FOFA Gallery, Montreal Jul 14 to Aug 15 2008
Jake Moore  "Reverse Engineering"  2008  Installation view  /  photo Guy L’Heureux Jake Moore "Reverse Engineering" 2008 Installation view / photo Guy L’Heureux

Jake Moore "Reverse Engineering" 2008 Installation view / photo Guy L’Heureux

In science, medicine, the military and even pop culture industries like motion pictures and video games, the sophisticated technology of real-life simulation has long provided a kind of mirrored perspective on reality. But with the recent and massive popularity of Internet-based virtual realms like Second Life, digital immersion has been taken into entirely new and unexplored terrains. No doubt social anthropologists and cultural theorists are hard at work deconstructing and diagnosing the effects of these increasingly blurred boundaries between real and simulated life. Artists are having their say, too.

For the exhibition “Reverse Engineering,” currently at Concordia University’s Faculty of Fine Arts Gallery, Montreal artist Jake Moore presents a suite of large-scale print and sculptural works that adapt advanced 3-D imaging software to map tree branches. In her digital renderings, Moore offers a closer-than-close version of natural form which questions the idea of translating the random dynamics of living order into the fixed coordinates of a precise mechanical representation.

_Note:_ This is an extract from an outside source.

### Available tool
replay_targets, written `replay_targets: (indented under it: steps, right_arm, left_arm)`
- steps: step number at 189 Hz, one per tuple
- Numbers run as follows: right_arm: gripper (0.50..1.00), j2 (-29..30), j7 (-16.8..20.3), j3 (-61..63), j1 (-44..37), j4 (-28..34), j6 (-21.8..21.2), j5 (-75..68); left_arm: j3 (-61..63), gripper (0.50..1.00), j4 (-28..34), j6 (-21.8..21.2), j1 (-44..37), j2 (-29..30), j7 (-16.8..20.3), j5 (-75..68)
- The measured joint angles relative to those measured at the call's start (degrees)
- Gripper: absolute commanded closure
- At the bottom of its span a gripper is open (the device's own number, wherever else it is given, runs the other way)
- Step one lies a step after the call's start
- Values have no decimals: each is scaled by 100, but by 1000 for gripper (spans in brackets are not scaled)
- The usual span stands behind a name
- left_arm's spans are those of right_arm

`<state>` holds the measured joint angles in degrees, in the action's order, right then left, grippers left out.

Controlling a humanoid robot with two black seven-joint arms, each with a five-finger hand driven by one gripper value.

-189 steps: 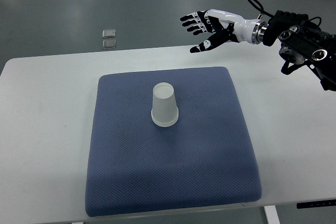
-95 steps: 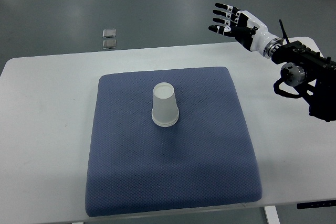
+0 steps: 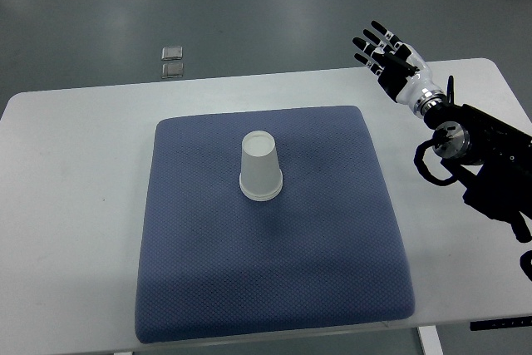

Ironically, Moore’s digital productions do not read as lifeless objectifications. Instead, these works appear to carry an eerie sense of presence, as if a new form of being has been created somewhere between real and virtual impressions. This is especially clear in an untitled work that captures the ghostly impression of a branch in the white powder residue of her scanning process.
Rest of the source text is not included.